| Action item |
Below is a listing from which only part is wanted; return exactly the lines from the one with "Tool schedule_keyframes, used" up to and including the one with "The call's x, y".

(Recorded data)

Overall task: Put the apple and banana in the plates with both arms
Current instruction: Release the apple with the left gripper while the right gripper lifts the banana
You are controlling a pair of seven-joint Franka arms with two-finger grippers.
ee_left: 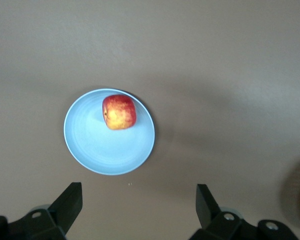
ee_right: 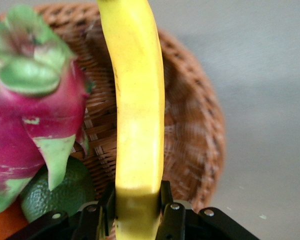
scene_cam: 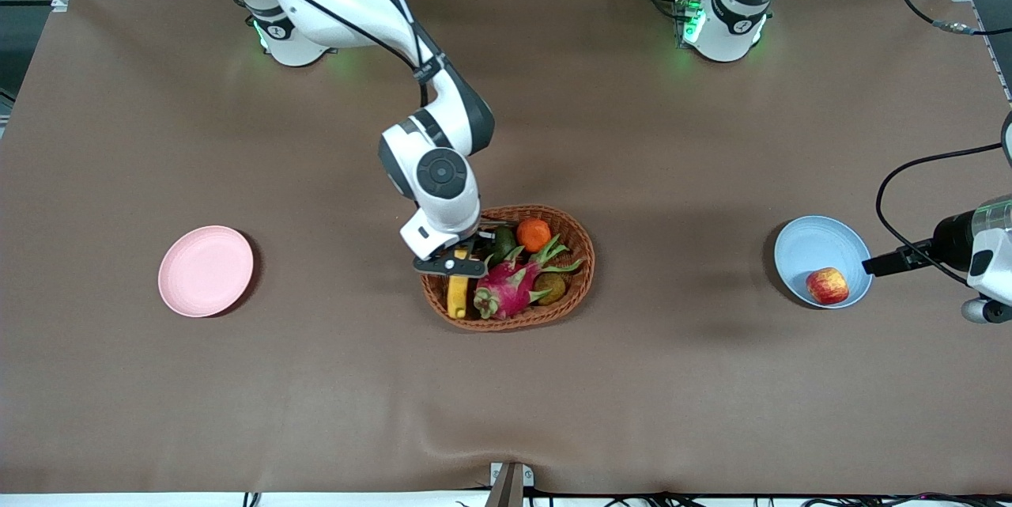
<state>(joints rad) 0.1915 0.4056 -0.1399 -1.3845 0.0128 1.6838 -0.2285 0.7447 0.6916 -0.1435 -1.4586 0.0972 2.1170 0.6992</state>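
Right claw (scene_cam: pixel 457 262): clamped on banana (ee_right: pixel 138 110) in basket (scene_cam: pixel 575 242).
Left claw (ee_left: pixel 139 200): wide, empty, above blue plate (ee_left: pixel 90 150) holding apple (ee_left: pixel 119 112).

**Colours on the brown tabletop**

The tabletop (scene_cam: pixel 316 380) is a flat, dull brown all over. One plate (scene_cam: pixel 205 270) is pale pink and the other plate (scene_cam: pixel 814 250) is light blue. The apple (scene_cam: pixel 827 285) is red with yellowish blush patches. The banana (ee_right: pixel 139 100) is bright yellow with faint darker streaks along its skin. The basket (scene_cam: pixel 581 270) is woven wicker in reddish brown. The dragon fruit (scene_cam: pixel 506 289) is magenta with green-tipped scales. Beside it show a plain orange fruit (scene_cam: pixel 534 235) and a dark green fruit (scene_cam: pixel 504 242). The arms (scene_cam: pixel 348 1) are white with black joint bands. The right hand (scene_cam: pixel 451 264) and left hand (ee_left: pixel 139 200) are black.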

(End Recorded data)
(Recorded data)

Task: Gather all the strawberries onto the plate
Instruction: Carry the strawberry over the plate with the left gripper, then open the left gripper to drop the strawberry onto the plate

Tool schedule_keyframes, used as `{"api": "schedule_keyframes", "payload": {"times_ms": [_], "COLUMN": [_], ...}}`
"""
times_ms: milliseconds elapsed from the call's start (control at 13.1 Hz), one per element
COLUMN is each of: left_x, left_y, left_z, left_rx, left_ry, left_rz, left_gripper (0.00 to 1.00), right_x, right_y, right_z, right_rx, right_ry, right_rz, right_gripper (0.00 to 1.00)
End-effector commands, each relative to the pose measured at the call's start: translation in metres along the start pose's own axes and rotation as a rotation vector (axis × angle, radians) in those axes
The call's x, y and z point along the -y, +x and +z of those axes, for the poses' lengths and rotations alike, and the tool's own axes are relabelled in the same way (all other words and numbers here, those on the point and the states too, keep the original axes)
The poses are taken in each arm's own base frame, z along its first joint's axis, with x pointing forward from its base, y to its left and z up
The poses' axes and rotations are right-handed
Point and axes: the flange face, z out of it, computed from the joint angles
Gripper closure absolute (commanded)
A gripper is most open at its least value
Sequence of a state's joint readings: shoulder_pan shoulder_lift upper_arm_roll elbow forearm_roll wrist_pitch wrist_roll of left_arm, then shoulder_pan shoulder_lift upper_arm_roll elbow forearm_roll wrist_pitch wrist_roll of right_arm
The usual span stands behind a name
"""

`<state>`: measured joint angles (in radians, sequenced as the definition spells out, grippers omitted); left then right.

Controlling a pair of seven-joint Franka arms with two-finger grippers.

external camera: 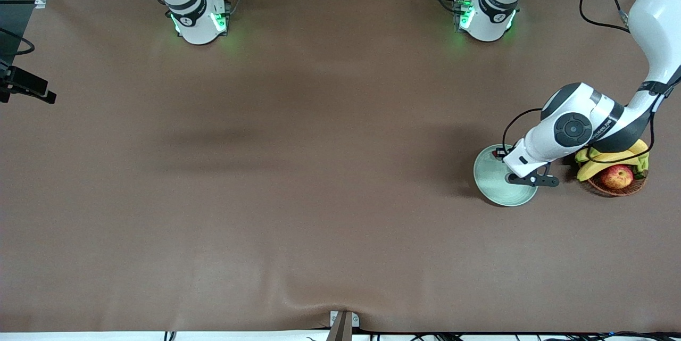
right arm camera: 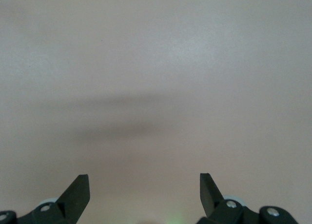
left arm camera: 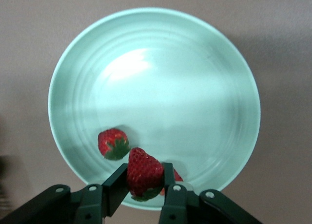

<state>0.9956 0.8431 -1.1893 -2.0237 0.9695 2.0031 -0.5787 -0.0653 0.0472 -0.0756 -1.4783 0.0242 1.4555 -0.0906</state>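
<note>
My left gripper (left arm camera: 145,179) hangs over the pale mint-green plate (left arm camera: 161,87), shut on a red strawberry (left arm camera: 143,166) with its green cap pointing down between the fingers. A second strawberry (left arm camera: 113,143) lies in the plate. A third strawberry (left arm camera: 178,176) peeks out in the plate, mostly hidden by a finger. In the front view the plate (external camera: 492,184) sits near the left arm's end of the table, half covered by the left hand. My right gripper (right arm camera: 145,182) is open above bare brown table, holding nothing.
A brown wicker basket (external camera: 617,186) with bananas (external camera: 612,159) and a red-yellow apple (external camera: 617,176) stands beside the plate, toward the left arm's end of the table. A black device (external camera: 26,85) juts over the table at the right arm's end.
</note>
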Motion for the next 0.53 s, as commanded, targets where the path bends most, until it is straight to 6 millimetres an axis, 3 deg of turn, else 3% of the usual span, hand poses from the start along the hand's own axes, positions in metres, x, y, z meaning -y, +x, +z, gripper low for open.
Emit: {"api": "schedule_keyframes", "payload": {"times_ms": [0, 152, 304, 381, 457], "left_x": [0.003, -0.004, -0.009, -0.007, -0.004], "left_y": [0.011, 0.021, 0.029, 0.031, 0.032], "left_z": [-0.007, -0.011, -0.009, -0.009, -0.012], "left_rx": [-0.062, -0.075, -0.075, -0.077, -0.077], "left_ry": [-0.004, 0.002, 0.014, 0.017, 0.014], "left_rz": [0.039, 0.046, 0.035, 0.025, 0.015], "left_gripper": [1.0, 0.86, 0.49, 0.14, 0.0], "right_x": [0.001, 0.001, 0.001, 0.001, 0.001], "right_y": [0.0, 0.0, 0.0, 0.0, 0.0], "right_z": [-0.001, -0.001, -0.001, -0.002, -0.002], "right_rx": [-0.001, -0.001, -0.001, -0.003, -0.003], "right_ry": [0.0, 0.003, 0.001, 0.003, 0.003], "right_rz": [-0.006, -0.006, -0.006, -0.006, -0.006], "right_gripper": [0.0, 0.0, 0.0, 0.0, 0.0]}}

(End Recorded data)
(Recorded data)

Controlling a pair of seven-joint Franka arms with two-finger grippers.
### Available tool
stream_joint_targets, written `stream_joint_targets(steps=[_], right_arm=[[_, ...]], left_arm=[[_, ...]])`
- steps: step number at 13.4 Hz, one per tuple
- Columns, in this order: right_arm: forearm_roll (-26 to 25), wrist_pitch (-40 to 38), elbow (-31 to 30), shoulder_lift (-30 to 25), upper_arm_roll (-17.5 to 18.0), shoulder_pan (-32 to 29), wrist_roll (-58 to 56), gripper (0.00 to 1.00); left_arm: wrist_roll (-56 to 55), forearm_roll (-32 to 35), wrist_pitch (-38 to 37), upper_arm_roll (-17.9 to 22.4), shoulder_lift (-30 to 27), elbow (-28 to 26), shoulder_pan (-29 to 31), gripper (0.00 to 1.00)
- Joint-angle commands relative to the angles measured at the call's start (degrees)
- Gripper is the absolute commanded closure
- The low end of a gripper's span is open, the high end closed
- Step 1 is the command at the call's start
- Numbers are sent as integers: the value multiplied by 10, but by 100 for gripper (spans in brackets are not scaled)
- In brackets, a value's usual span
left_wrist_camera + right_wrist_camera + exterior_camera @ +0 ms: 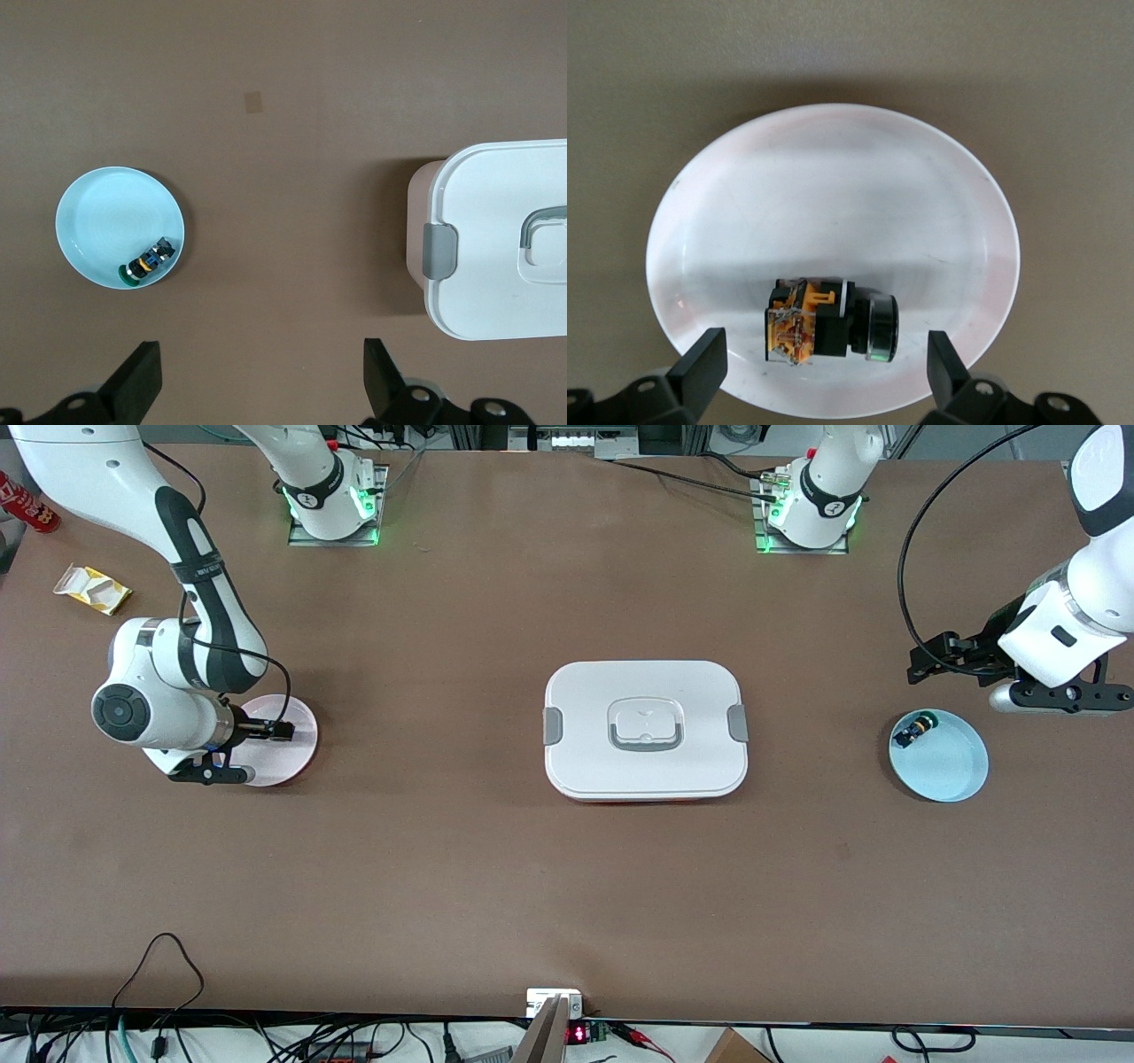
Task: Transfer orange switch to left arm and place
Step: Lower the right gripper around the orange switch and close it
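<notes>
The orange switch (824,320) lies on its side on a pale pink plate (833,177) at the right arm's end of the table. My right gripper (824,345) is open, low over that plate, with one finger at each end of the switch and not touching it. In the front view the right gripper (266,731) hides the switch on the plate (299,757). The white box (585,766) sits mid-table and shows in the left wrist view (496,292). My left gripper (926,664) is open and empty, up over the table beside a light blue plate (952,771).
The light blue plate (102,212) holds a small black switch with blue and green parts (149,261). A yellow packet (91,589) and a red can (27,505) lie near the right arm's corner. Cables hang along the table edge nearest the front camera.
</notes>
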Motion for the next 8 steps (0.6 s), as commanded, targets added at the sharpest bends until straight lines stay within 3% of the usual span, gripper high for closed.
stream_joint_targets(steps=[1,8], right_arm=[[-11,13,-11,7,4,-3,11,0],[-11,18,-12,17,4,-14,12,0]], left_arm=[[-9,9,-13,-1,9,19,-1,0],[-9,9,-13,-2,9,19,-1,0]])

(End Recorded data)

| Answer box |
Tool schedule_keyframes, used as `{"api": "schedule_keyframes", "payload": {"times_ms": [_], "COLUMN": [_], ...}}`
"""
times_ms: milliseconds elapsed from the call's start (control at 13.1 Hz), one per element
COLUMN is each of: left_x, left_y, left_z, left_rx, left_ry, left_rz, left_gripper (0.00 to 1.00), right_x, right_y, right_z, right_rx, right_ry, right_rz, right_gripper (0.00 to 1.00)
End-effector commands, each relative to the pose measured at the call's start: translation in metres along the start pose's own axes and rotation as a rotation vector (axis × angle, radians) in those axes
The call's x, y and z point along the -y, +x and +z of those axes, for the poses' lengths and rotations alike, and the tool's own axes are relabelled in the same way (all other words and numbers here, those on the point and the states too, keep the original axes)

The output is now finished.